Thousands of former BCL employees are holding their breath with the hope that the proposed deal by Dubai royal house to buy the closed mine will succeed. Over 6000 of BCL group employees were rendered jobless in October last year when Government – BCL’s sole shareholder – moved to put the mine under provisional liquidation citing the unprofitability of operations. Though this was widely criticised with Government accused of being insensitive, she pointed to the piling debts and growing list of creditors who were demanding their dues. At the time the mine owed suppliers and banks over P1 billion. In particular Government was under pressure to pay Russian miners Norilsk P3 billion for the sale of their African interests which included a stake in Nkomati mine in South Africa and the whole operations of Tati Nickel in Francistown. Though recently BCL liquidator Nigel Dixon-Warren had revealed that all the BCL Enterprises were fatally insolvent and was going to recommend final liquidation to the court, on Tuesday his lawyers confirmed that a potential buyer of BCL had made an offer and hence they sought a delay of provisional liquidation. The High Court agreed to delay the provisional liquidation, paving the way for the parties to conclude the deal. The Minister of Minerals, Energy and Green Technology Sadique Kebonang spend a greater part of this week in the United Arab Emirates to finalise and close any loop holes that the buyer would want to have addressed.
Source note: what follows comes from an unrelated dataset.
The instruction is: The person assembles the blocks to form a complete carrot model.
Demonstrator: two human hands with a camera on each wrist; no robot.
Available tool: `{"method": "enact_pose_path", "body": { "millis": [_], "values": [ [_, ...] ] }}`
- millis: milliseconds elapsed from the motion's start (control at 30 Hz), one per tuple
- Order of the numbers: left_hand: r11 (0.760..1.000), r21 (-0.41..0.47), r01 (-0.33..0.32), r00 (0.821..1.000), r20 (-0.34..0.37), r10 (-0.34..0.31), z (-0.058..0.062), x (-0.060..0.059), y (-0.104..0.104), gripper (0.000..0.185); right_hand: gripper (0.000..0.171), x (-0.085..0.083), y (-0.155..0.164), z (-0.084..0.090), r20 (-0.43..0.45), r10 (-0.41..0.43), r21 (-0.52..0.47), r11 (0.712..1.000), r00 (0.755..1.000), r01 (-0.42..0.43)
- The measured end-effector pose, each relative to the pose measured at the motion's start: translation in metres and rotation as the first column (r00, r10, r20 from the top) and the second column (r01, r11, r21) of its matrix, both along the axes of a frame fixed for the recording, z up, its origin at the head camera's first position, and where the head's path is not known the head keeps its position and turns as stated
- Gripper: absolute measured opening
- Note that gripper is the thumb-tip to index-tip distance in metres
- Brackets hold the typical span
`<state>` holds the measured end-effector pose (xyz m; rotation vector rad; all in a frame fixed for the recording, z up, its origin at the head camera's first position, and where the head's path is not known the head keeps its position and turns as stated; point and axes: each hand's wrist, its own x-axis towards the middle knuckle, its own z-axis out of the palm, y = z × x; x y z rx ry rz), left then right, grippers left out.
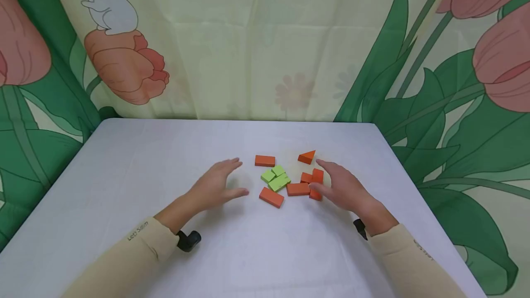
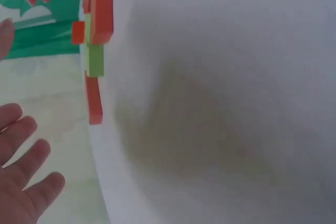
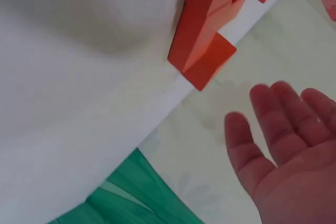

Sources have revealed that representatives of the company have already visited BCL and are fully informed about the company. It is expected that in coming days Kebonang will present the offer before Cabinet for it to make its final assessment and if it is lucrative enough, approve it.
BDP under pressure
Close observers say the Botswana Democratic Party (BDP) led Government is under pressure to save the BCL mine and see to the re-employment of thousands of miners who have been retrenched. Though they have been given their retrenchment packages and some have already secured themselves new jobs or started new ventures, thousands are said to be desperate for any new job they could land. Some who could not bear the pressure of being unemployed have already committed suicide, particularly because counselling services were not immediately availed to them when the mine closure was announced. The ruling BDP, which is facing a tough challenge following recent announcement that all opposition parties have come together under the Umbrella for Democratic Change banner, will be hoping that re-opening the mine will win it an acclaim from voters. To demonstrate how serious they took the issue of the mine, Government appointed former Governor of Bank of Botswana Linah Mohohlo to head the strategy of turning around the economy of Selebi-Phikwe and to offset any chance of having the area turn into a ghost town. The Botswana Mine Workers Union (BMWU) had also recently claimed that they had identified a potential investor at a Mines and Money conference in London recently. BMWU President Jack Tlhagale confirmed that they attended the conference which attracts mine companies around the world and made a presentation that government was selling its copper nickel mine. It was not immediately clear what the value of the offer was and how soon, if deal is agreed, would the mine re-open. Minister Kebonang could not be reached for comment.